China-Linked UAT-7810 Expands ORB Network With New LONGLEASH Malware
UAT-7810, a China-linked APT group, is expanding its Operational Relay Box (ORB) network by compromising internet-facing networking devices. The group has evolved its malware from ShortLeash to LONGLEASH, adding sophisticated proxying capabilities and self-preservation mechanisms. New tools include DOGLEASH, a passive backdoor for Linux, and LEASHTEST, an ELF binary for testing functionality on MIPS-based embedded devices. Attack campaigns exploit known vulnerabilities in Ruckus and ASUS routers
Analysis
TL;DR
- UAT-7810, a China-linked APT group, is expanding its Operational Relay Box (ORB) network by compromising internet-facing networking devices.
- The group has evolved its malware from ShortLeash to LONGLEASH, adding sophisticated proxying capabilities and self-preservation mechanisms.
- New tools include DOGLEASH, a passive backdoor for Linux, and LEASHTEST, an ELF binary for testing functionality on MIPS-based embedded devices.
- Attack campaigns exploit known vulnerabilities in Ruckus and ASUS routers, such as CVE-2025-2492, to establish persistent access.
- The ORB infrastructure is shared with secondary actors like UAT-5918 to target critical infrastructure, particularly in Taiwan.
Why It Matters
This development highlights the increasing sophistication of state-sponsored threat actors in building resilient, multi-layered command-and-control infrastructures through compromised consumer and enterprise networking hardware. For security practitioners, it underscores the critical risk posed by unpatched vulnerabilities in internet-facing routers and embedded devices, which serve as foundational nodes for broader cyber espionage campaigns. Understanding these relay networks is essential for detecting lateral movement and attributing attacks to larger APT groups.
Technical Details
- LONGLEASH Malware: The successor to ShortLeash, featuring an executor component that proxies traffic via HTTP, DNS, SOCKS, TCP, ICMP, and UDP. It acts as an intermediate C2 server, relaying commands between primary C2 and peers, and includes anti-tampering features to remove itself if compromised.

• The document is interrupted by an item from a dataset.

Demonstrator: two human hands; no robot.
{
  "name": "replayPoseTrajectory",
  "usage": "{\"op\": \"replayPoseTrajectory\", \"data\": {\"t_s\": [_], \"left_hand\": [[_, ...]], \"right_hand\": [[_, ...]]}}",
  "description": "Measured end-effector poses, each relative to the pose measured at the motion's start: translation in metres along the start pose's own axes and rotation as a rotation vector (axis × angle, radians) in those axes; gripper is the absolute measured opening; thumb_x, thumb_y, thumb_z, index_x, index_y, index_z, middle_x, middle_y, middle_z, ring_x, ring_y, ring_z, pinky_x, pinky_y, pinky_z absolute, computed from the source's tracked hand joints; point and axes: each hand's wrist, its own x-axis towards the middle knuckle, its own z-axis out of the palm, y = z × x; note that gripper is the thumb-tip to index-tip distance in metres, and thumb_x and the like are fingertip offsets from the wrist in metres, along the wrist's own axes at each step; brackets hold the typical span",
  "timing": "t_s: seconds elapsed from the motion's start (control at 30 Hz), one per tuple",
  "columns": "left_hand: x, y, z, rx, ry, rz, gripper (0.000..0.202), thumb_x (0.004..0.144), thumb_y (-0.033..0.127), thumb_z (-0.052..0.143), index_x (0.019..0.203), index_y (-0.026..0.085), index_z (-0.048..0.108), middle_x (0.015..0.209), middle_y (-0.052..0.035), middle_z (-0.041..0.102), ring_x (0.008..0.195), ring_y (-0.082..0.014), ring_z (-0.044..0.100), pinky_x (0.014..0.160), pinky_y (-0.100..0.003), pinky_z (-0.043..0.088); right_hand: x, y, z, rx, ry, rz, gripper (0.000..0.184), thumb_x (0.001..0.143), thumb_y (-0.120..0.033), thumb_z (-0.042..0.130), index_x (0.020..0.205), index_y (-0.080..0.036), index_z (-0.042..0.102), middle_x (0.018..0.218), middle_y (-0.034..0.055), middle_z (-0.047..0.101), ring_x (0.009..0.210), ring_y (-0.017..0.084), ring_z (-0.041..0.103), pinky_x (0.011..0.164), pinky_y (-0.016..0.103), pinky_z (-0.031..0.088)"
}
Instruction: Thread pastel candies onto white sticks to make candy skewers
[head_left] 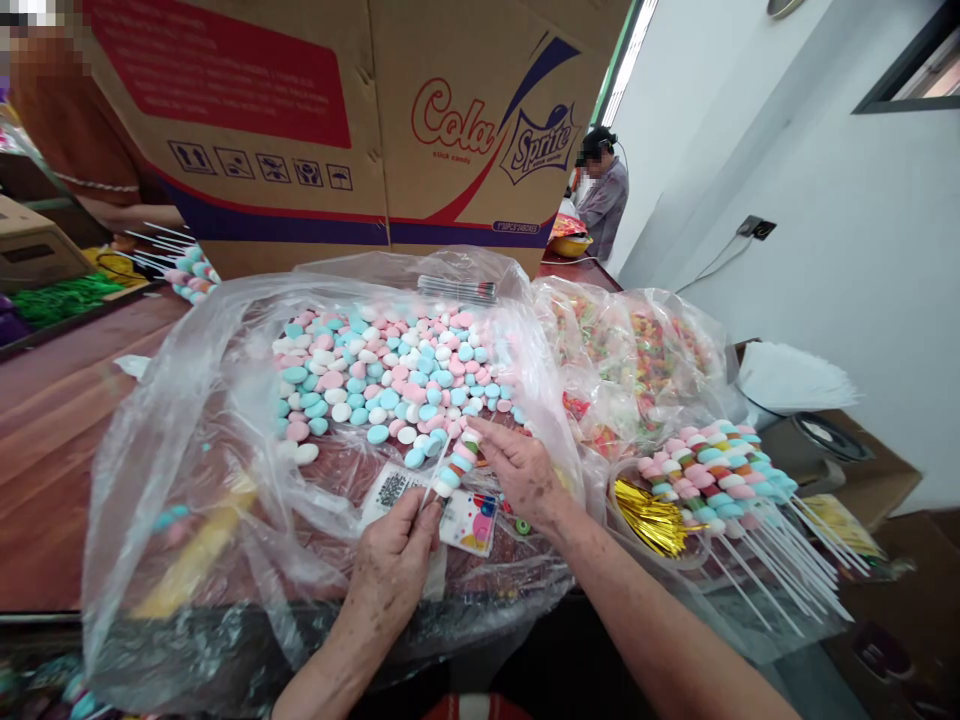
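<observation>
Got a candy stick [456, 466] clamped near its lower end between thumb and fingers of the left hand [394, 548], just below the middle of the frame, tilted up toward the right. Loaded with blue, white, pink and a few darker pieces, stacked pretty tight. Got the right hand [521, 472] up at the top end, fingertips right at the uppermost pink piece; can't really tell if pinching it or just touching.

Seeing a printed card [472, 525] under the hands, with a QR code at its left end. Past that, mid-frame, got a big spread of loose candies [390, 370] in pink, blue and white, on clear plastic [150, 450] over a reddish table [45, 400]. Spotting bagged gummies [637, 340] right of centre, then a heap of more sticks [712, 465] at lower right, beside some gold ties [646, 520].

Got a big box [442, 105] across the top, marked Cola and Sprite. Also seeing a person in orange-brown [71, 115] at upper left, near green ties [64, 298], and a person in a cap [606, 190] at upper right, well apart from the hands.
</observation>
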Motion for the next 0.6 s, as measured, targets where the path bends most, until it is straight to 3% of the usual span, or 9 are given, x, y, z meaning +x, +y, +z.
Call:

- DOGLEASH Backdoor: A passive backdoor deployed on compromised Linux devices, capable of executing arbitrary shellcode. UAT-7810 hosts multiple variations on dedicated servers to target different victims.
- JARLEASH Administration Tool: A Java-based JAR package used for administrative tasks on compromised servers, providing file management, FTP, SFTP, and Netcat capabilities.
- LEASHTEST Utility: An ELF binary designed to test specific functionalities, such as thread creation, child processes, and async timers, specifically on MIPS-based embedded devices, indicating ongoing refinement for this architecture.
- Exploitation Vectors: Attacks leverage known vulnerabilities in unpatched Ruckus wireless routers (CVE-2020-22653, CVE-2020-22658, CVE-2023-25717) and ASUS AiCloud Routers (CVE-2025-2492) to gain initial access and expand the ORB network.
Industry Insight
- Organizations must prioritize the patching of internet-facing networking equipment, especially routers from vendors like Ruckus and ASUS, as these devices are prime targets for establishing persistent backdoors.
- Security operations should monitor for unusual outbound traffic patterns indicative of proxying or relay activities, as APT groups increasingly use compromised devices as intermediaries to obscure their true command-and-control sources.
- Threat intelligence sharing regarding specific malware variants like LONGLEASH and DOGLEASH should be disseminated quickly to help defenders identify indicators of compromise across MIPS and Linux-based embedded systems.
Disclaimer: The above content is generated by AI and is for reference only.